Kilisenin mimarisi, kalın granit duvarları, geniş kemerli pencereleri, yuvarlak kemerleri ve belirgin kuleleriyle Romanesk Revival tarzının tipik özelliklerini taşır. Yapının en dikkat çeken bölümü, İtalyan kampanilelerini andıran 61 metrelik çan kulesidir. Kule, hem simgesel bir işaret noktası hem de mimari bir odak noktası işlevi görür.

İç mekânda ise büyük kemer açıklıkları ve yüksek tavanlar sayesinde etkileyici bir hacim hissi yaratılmıştır. Özellikle ahşap işçiliği ve vitray pencereler, mekâna hem tarihî hem de ruhani bir atmosfer kazandırır.

Kilisenin cemaati aslında Boston’da 1665’te kurulan en eski Baptist topluluklardan biridir; bu yapı onların dördüncü ibadet mekânıdır ve Amerikan dini özgürlük tarihinin de önemli bir simgesidir.

Trinity Church, Boston’ın Back Bay bölgesinde, Copley Meydanı’nda yer alan en ikonik yapılardan biridir. 1877 yılında Henry Hobson Richardson tarafından tasarlanan bu yapı, mimarın adını taşıyan Richardsonian Romanesk tarzının ilk büyük örneğidir ve Amerikan mimarlığında bir dönüm noktası olarak kabul edilir.

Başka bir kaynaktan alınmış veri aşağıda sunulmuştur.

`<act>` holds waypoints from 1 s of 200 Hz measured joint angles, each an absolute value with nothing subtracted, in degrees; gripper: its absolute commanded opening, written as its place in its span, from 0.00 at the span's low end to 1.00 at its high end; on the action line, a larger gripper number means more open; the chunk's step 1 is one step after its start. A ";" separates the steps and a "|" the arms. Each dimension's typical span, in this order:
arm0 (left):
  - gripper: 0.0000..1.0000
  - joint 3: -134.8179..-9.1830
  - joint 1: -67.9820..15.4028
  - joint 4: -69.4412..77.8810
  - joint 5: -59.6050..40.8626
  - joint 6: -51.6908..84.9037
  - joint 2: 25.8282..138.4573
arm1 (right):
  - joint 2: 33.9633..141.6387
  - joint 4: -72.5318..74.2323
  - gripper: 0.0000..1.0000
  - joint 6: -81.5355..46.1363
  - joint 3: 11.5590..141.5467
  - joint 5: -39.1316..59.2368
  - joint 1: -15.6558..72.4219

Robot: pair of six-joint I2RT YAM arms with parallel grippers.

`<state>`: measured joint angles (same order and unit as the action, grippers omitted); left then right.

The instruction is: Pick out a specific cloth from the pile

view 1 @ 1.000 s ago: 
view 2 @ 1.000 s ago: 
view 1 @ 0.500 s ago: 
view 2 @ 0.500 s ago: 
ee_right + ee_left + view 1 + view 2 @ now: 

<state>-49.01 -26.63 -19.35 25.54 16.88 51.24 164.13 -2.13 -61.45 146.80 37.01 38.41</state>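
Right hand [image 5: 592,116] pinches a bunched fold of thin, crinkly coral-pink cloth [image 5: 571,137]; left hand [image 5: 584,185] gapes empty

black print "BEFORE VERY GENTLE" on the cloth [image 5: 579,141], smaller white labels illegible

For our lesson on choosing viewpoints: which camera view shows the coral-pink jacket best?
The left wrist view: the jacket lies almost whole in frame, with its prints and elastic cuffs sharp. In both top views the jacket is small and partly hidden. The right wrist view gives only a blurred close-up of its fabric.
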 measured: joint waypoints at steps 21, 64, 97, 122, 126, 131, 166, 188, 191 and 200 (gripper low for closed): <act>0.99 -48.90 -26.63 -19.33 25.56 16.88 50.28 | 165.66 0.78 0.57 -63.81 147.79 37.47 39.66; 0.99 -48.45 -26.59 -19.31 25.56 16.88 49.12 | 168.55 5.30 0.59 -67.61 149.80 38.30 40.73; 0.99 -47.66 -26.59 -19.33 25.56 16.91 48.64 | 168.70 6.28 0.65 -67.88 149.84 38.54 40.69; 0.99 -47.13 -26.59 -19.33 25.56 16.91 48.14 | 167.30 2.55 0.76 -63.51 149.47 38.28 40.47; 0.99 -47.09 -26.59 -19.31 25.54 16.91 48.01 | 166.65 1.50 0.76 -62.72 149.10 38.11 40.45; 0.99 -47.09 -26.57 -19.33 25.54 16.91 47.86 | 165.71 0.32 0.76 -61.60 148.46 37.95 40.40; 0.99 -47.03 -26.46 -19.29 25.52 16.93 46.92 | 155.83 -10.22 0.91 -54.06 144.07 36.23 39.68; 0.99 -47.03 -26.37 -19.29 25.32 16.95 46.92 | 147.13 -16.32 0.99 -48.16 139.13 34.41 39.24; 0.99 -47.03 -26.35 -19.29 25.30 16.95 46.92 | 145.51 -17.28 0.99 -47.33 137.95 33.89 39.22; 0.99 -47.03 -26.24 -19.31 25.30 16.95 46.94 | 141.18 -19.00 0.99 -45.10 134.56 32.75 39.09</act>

Kilise, bataklık bir zemine inşa edildiğinden yaklaşık 4.000 ahşap kazık üzerine oturtulmuştur. Dış cephesinde kullanılan kırmızımsı kumtaşı, yapıya sıcak ama heybetli bir görünüm kazandırır. Simetrik olmayan tasarımı, yuvarlak kemerleri, ağır kütleli yapısı ve yüksek çan kulesi ile klasik Romanesk öğeler başarıyla modernize edilmiştir.

İç mekânda özellikle Burne-Jones ve William Morris tarafından yapılan vitray pencereler dikkat çeker. Bu vitraylar, sadece dini anlatımları değil, aynı zamanda dönemin sanat akımlarını da yansıtarak kiliseye zarif ve ruhani bir atmosfer katar.

Trinity Church, Amerikan Mimarlar Enstitüsü’nün düzenlediği ankette, ABD’nin en güzel ilk on yapısı arasında gösterilmiştir. Bugün de aktif bir cemaatin buluşma noktası olarak kullanılırmaktadır.

Huntington ve Massachusetts caddelerindeki Christian Science Center, First Church of Christ Scientist’in “Ana Kilisesi”dir.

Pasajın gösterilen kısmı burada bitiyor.